* Aim of the task
Copy each line from the listing below where the word "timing" shows up.

╔══

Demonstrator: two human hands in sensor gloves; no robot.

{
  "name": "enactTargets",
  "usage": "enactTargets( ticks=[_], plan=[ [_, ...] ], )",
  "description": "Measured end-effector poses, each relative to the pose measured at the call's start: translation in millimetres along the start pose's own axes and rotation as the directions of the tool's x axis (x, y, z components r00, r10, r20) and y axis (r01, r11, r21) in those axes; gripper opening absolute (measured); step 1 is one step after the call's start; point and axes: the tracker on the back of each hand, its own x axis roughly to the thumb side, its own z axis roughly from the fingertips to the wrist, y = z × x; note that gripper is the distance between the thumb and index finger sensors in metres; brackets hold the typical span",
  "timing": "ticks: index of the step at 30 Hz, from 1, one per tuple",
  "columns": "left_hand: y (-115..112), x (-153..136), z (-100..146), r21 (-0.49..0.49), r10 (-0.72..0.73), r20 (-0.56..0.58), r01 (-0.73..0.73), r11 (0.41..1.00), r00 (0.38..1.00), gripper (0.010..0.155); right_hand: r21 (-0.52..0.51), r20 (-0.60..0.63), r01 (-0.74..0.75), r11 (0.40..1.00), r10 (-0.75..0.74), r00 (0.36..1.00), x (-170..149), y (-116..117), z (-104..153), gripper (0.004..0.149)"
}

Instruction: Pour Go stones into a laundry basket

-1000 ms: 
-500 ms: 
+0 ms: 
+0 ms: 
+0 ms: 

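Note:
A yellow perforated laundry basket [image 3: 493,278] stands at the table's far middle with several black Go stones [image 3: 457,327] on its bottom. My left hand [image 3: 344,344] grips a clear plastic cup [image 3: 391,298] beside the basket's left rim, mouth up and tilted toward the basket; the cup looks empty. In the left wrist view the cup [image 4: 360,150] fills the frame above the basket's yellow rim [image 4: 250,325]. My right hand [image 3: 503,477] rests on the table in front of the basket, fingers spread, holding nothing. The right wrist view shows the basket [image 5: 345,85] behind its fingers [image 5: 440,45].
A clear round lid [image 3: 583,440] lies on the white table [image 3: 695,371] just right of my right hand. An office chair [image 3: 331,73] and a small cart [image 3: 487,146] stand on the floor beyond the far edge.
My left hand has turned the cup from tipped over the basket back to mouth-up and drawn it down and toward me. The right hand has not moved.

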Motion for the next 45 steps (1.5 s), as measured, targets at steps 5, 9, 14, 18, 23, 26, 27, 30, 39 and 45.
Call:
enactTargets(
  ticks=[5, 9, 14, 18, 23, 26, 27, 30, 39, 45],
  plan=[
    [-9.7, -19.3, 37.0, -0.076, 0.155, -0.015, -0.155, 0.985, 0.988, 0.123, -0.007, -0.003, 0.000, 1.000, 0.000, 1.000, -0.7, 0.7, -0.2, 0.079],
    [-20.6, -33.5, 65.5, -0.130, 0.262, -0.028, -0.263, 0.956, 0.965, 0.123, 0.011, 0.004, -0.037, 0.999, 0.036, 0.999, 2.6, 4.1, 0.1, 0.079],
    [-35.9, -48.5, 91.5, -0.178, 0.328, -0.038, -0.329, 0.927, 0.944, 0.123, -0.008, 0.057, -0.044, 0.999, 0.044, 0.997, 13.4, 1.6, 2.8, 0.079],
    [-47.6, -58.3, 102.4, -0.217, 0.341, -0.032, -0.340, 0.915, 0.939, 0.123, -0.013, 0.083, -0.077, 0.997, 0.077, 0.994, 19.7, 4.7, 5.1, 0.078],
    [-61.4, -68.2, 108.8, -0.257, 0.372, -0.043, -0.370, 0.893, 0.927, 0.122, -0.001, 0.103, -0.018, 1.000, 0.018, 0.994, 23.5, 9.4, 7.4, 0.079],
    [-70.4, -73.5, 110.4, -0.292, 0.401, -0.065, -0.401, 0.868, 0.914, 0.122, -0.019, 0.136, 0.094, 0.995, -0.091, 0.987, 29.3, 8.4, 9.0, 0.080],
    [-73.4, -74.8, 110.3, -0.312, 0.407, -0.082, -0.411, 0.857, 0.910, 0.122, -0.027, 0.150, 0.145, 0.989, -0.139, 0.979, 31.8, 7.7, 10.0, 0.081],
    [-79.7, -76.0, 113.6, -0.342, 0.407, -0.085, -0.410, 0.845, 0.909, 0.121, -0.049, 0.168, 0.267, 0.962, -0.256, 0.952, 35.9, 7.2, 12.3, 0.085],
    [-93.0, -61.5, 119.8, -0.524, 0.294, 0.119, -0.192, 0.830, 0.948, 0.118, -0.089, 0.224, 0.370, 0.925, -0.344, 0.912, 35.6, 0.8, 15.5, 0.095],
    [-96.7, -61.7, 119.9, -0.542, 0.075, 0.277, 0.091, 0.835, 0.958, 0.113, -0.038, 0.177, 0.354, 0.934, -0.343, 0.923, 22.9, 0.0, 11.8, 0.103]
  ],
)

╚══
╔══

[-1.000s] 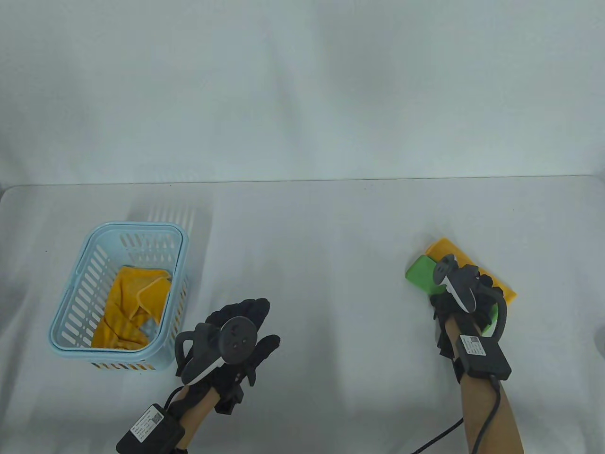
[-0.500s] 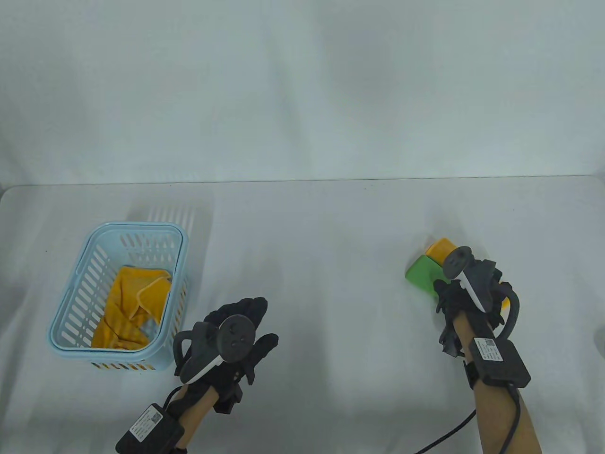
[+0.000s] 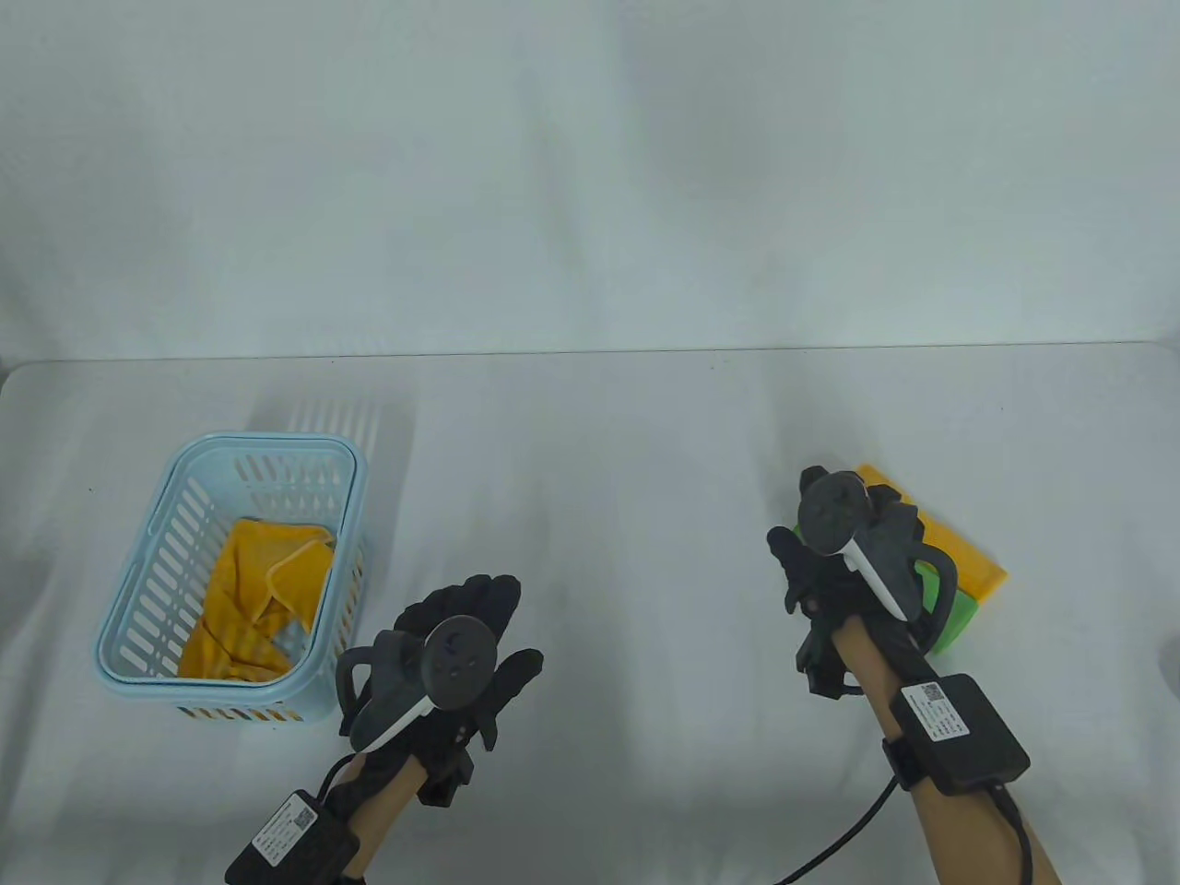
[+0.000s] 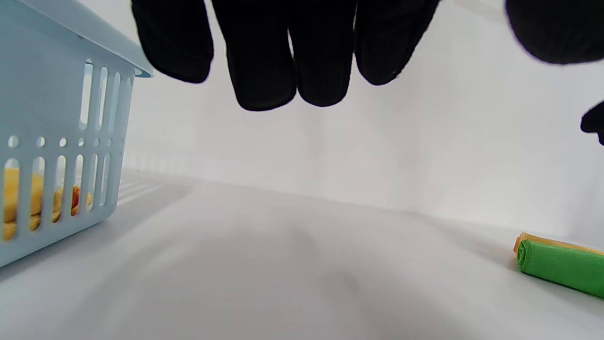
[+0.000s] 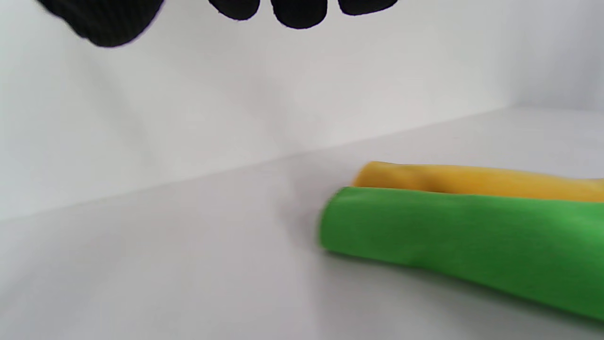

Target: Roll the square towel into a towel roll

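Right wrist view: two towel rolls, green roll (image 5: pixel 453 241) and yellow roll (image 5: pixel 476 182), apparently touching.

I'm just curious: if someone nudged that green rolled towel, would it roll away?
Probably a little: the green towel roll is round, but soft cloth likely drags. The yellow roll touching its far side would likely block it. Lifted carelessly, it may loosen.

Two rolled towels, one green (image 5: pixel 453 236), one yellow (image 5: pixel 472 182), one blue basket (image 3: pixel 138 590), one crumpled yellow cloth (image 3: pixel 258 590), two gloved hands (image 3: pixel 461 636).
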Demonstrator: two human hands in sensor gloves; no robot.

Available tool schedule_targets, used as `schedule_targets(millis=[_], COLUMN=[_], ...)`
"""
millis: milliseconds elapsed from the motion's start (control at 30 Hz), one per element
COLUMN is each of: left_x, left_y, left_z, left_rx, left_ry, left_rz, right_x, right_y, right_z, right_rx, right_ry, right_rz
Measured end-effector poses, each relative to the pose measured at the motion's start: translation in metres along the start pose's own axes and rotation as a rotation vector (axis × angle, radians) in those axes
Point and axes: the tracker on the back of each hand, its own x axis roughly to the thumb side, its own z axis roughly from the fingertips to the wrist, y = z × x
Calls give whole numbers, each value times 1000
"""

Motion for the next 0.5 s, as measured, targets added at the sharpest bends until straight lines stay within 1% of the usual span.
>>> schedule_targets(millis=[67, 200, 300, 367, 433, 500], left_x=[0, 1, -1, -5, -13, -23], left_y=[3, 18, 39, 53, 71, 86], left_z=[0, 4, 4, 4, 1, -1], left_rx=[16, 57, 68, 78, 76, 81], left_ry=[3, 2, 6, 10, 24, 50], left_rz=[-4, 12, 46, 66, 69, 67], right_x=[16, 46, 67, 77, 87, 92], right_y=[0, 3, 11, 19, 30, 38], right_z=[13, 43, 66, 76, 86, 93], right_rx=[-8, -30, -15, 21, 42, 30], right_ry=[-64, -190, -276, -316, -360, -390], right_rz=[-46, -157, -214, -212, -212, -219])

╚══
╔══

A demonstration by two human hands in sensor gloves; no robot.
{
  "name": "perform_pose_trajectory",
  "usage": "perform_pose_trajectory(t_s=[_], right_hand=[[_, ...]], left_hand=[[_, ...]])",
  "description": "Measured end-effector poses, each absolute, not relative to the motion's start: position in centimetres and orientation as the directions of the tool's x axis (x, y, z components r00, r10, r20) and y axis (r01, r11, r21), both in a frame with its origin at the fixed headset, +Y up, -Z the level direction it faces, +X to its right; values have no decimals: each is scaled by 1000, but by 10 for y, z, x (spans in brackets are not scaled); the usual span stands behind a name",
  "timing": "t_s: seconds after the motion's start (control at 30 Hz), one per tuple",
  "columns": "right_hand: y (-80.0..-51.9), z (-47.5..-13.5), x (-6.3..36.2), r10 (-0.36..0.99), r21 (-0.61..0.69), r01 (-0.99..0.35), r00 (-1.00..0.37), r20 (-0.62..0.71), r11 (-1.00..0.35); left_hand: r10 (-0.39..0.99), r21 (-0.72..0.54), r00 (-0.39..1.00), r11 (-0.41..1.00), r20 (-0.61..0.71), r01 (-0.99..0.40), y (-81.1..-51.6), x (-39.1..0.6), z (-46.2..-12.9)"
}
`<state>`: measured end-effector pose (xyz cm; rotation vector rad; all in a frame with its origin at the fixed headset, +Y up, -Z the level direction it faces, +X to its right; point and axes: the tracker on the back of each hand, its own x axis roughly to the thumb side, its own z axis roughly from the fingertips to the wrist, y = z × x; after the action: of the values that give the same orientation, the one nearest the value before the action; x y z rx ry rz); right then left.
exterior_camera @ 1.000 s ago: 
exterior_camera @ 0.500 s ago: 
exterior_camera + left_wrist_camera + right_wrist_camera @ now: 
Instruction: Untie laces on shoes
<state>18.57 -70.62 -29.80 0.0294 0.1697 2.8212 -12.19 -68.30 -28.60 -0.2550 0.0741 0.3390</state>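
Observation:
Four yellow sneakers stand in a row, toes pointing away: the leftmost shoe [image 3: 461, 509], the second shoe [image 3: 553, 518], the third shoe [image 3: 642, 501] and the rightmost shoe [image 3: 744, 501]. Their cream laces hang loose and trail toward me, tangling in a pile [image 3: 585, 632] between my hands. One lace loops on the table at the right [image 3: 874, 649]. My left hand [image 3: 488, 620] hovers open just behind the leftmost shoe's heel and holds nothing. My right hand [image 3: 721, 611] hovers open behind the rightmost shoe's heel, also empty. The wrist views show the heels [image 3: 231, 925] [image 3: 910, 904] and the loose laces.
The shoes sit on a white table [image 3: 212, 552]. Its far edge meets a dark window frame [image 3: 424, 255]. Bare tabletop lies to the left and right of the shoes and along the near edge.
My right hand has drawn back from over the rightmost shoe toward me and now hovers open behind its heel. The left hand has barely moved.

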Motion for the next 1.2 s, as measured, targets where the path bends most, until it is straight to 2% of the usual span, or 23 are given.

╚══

* Response to the task
  "timing": "ticks: index of the step at 30 Hz, from 1, one per tuple",
  "timing": "t_s: seconds after the motion's start (control at 30 Hz), one per tuple",

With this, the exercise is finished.